Below is a list of owner/agent breaches of the Act and penalties they may attract:

  • Requiring or receiving money from a tenant or prospective tenant for entering into, renewing, extending or continuing a tenancy agreement (s.27(1)). NOTE: A tenant can be asked to pay an option fee or any money as authorised by the Act (s.27(2)). $1000
  • Asking a tenant to pay more than a fortnights rent before or during the first two weeks of a tenancy agreement, or requesting another rent payment before the first payment has expired (s.28 (1) and (2)). $1000
  • Asking for more than one security bond (s.29(1)), or requesting more than four weeks rent as a bond (unless allowed under s29(2)). $1000
  • Not providing a receipt for security bond monies received, or not depositing the bond into an account as required under Schedule 1 of the Act (s.29(4)). $4000
  • Demanding or receiving any rent that is beyond an amount set by a Court Order (s.32(7)). $1000
  • Not giving a receipt within three days of receiving the rent (except where the rent is paid into a bank, building society or similar body (s33(2)), or if the receipt does not show all the required details (s.33(1)). $1000
  • Falsely stating the grounds for termination when the owner has in fact entered into a contract for sale of the premises (s.63(3)). $2000
  • Refusing a tenant on the grounds that a child will be living on the premises (s.56(1)) or instructing any person, or stating their intention in an advertisement, not to accept a tenant should a child be living with them (s.56(2)). NOTE: This penalty does not apply if the premises are the principal residence of the owner, or if the owner or agent lives in adjoining premises (s56(3)). $1000
  • Not providing the tenant with a copy of the written tenancy agreement document at the time it is signed by the tenant and ensuring that a fully executed copy of the document is delivered to the tenant within 21 days or as soon as reasonably possible (s.54(1)). $1000
  • Where the tenant is required to be told of the owner’s name and address, not notifying the tenant of any change in name or address within 14 days ‐(s.51(4)). $1000
  • Failing to notify the tenant of their full name and address (the address can be care of a real estate agent (s.51(1)); or the name and address of any other person that has superior title on the property; or if the owner is a body corporate, the body corporate’s name and address, at the time of entering into the agreement (s.51(1)). $1000
  • Altering, removing or adding any lock by the agent of the owner without the consent of the tenant in the absence of a reasonable excuse (s45(2) and (3)). $4000 plus any civil liability
  • Requiring a post‐dated cheque for payment of rent ‐ (s.35). $1000
  • Not keeping records showing the rent received from the property (s.34(1)), or knowingly making a false entry in the records showing the rent received (s.34(2)). $1000
  • Entering premises for the purpose of recovering possession of the property without a Court Order whilst the tenant is still in possession of the property (legally or otherwise (s.80). NOTE: A Termination Notice is not a Court Order. $4000
  • Entering into an agreement or arrangement that is inconsistent with a provision of the Act or with intent to directly or indirectly defeat, evade or prevent the operation of the Act (s.82(2)). $2000

What can both owners and tenants be penalised for?

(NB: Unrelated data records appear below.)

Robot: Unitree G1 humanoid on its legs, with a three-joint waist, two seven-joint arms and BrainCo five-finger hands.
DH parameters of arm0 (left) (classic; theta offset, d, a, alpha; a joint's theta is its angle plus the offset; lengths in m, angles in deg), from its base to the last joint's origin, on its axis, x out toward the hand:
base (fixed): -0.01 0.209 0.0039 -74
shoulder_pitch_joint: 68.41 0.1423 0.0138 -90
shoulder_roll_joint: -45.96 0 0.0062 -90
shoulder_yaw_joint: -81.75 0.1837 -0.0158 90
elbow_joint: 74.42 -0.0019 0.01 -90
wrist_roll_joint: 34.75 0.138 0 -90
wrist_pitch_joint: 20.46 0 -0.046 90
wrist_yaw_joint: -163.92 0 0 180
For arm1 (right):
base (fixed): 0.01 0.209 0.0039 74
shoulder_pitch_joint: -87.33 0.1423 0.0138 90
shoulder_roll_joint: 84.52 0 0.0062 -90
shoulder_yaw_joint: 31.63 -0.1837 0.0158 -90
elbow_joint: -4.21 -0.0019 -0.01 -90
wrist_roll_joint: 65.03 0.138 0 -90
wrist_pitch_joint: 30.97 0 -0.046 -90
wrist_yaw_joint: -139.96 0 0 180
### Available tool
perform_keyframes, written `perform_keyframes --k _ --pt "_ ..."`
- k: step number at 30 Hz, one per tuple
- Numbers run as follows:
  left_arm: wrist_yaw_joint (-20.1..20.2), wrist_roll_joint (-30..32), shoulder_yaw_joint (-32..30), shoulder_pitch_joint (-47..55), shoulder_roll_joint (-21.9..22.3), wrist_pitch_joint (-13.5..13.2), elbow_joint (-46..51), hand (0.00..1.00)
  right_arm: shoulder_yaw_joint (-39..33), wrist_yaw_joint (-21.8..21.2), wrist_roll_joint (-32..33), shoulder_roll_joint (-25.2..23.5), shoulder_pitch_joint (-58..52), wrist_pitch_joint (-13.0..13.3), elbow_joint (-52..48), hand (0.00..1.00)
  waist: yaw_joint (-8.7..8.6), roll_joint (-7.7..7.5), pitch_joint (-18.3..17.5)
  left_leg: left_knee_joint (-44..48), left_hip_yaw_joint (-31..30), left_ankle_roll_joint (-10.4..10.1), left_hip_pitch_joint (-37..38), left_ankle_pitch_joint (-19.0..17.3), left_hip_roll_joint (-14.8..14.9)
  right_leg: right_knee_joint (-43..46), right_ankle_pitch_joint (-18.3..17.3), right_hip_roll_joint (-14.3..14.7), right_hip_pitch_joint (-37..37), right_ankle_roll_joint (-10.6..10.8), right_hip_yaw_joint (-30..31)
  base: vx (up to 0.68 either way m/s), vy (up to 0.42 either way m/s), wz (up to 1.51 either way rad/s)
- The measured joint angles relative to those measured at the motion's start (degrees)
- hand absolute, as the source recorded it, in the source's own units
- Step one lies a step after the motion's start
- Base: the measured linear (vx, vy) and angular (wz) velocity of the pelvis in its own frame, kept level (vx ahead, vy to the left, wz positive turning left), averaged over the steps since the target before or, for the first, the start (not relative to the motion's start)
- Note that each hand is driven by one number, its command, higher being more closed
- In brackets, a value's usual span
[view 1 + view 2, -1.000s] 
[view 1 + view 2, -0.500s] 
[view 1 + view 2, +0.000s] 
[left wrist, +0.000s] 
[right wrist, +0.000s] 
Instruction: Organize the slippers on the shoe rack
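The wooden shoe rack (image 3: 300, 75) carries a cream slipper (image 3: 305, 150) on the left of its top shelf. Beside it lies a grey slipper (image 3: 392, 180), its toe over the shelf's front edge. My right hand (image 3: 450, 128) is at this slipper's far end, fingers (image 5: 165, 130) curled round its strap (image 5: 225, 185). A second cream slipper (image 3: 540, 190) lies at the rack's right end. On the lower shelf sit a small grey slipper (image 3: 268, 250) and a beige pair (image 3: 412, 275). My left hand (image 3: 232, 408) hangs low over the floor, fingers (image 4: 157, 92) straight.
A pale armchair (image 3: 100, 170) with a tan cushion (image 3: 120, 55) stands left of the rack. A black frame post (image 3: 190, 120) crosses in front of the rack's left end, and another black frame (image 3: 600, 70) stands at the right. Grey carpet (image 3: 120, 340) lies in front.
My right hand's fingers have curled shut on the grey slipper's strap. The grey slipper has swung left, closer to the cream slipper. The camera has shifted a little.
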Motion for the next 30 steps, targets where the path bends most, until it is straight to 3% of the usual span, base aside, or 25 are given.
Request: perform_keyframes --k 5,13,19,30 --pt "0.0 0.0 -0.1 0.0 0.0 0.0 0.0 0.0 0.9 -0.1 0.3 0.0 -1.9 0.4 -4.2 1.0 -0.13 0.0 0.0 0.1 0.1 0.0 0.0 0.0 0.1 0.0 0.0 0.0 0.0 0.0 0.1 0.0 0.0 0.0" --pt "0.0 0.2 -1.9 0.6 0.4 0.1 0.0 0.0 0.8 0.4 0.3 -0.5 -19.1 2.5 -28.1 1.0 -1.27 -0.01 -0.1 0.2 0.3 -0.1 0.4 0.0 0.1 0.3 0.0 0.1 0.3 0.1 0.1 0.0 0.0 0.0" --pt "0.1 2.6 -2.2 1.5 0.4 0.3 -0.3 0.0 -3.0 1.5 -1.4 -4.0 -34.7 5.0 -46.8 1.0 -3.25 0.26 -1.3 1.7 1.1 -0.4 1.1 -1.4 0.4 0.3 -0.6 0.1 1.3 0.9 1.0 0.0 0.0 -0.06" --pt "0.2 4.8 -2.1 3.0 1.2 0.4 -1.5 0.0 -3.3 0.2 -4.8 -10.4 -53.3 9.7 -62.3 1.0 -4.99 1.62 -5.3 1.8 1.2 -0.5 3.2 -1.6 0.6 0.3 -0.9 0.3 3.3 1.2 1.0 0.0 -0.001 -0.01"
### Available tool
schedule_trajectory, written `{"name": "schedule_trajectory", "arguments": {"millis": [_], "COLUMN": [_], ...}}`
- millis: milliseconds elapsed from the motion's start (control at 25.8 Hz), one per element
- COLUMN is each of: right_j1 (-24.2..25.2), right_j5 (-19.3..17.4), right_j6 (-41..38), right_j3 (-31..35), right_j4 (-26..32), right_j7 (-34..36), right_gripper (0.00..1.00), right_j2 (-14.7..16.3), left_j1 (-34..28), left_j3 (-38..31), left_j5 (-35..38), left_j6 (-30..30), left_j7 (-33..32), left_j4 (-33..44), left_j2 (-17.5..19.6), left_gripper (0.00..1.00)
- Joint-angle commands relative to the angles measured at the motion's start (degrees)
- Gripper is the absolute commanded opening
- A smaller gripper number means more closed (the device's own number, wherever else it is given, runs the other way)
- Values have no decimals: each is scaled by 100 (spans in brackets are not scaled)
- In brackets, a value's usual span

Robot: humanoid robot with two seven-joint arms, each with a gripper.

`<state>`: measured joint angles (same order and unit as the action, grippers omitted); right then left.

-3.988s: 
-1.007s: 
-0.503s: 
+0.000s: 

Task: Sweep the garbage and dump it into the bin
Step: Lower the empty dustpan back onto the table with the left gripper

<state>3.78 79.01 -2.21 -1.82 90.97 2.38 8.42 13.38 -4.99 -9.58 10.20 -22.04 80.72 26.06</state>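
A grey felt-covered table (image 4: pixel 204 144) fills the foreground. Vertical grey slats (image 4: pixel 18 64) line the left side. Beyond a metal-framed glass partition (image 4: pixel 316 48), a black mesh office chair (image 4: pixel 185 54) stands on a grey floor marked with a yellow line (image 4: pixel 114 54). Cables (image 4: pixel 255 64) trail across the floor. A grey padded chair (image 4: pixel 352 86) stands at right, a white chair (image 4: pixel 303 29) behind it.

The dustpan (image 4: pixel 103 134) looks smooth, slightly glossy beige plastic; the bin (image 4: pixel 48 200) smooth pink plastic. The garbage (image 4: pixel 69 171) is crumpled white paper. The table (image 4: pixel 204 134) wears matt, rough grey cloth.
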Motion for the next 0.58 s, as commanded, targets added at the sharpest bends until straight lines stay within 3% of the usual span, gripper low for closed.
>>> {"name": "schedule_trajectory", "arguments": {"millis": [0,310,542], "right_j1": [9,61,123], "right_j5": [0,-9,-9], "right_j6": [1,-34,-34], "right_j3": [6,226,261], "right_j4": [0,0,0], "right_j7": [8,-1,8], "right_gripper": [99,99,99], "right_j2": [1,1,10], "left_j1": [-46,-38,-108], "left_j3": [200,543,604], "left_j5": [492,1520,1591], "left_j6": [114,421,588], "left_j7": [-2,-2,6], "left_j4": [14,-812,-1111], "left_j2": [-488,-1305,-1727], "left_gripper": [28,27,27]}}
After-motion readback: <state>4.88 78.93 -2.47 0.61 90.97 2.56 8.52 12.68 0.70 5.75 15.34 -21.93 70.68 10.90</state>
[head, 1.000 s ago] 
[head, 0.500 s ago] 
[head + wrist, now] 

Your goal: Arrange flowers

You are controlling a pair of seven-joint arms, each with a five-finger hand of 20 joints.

Below is a list of breaches of the Act that could apply to owner/agents and tenants, and the penalties they may attract:

  • Ignoring a Court Order (s.16(1)) or failing to appear in court after being summonsed or not producing summonsed documents (s.19(2)) without reasonable excuse. $2000
  • Demanding or receiving money or a reward for representing or helping someone in legal proceedings (except in certain circumstances) (s.22(5)). $1000
  • Altering, removing or adding any lock without the prior consent of the other party in the absence of a reasonable excuse (s.45(2)). $4000 plus any civil liability

DISCLAIMER: While making every attempt to present general legal information accurately in this publication, Tenants Advice Service claims no liability for any loss or damage arising from its use. This publication should not be relied upon as a substitute for legal or other professional advice.